Stored data ->
*** Begin section ***

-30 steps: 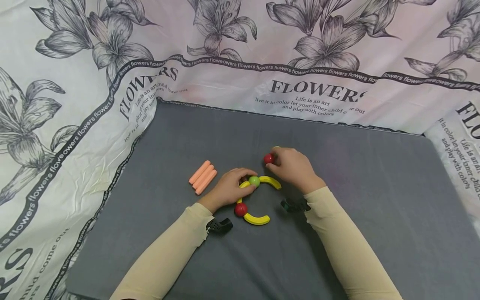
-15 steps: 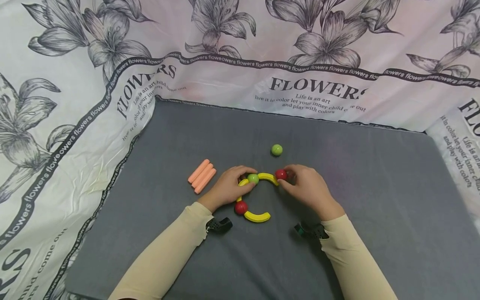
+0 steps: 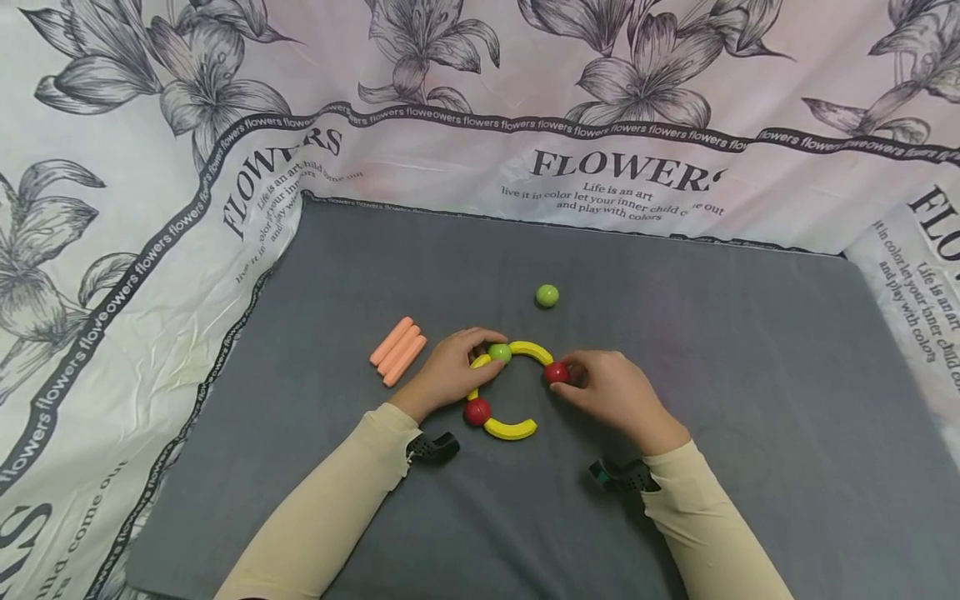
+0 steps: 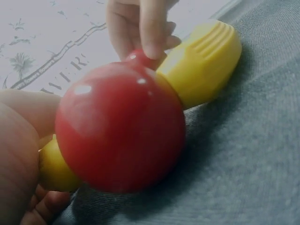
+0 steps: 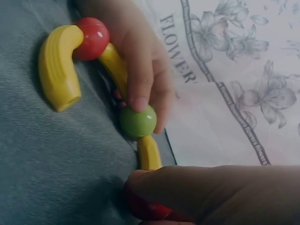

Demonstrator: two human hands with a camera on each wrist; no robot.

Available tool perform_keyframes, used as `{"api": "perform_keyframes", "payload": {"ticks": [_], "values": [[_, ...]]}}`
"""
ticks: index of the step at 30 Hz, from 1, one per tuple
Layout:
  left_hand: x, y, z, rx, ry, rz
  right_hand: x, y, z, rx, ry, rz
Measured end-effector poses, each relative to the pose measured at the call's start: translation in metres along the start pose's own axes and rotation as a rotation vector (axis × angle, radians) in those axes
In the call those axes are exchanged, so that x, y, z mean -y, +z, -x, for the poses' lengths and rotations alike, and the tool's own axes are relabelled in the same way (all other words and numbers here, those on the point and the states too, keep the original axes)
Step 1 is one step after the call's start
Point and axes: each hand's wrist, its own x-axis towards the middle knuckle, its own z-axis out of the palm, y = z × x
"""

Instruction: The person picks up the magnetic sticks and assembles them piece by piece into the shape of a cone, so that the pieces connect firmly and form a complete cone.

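In the head view my left hand pinches a green ball between thumb and fingers. My right hand pinches a red ball at the end of a curved yellow piece that runs from the green ball. Another yellow piece, partly behind the left hand, leads down to a second red ball. From that ball a third yellow piece curves rightward, its far end free. Large in the left wrist view is the second red ball, with ridged yellow beside it.
Several orange sticks lie side by side left of the left hand. A loose green ball rests behind the arc on the dark grey cloth. White flower-printed fabric rises behind and at the sides.
My right hand has brought the red ball from beside the rear green ball toward me, to the end of the upper yellow piece. My left hand keeps holding its green ball.
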Motion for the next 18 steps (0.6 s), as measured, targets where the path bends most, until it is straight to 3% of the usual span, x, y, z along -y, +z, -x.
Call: {"api": "perform_keyframes", "payload": {"ticks": [18], "values": [[-0.001,-0.001,-0.001,0.009,-0.005,0.023,-0.016,0.007,0.0,-0.009,-0.037,-0.137]]}}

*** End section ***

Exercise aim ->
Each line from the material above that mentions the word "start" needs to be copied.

Completed task ->
Measured end-effector poses, each relative to the pose measured at the call's start: translation in metres along the start pose's own axes and rotation as a rotation vector (axis × angle, radians) in those axes
Step 1 is one step after the call's start

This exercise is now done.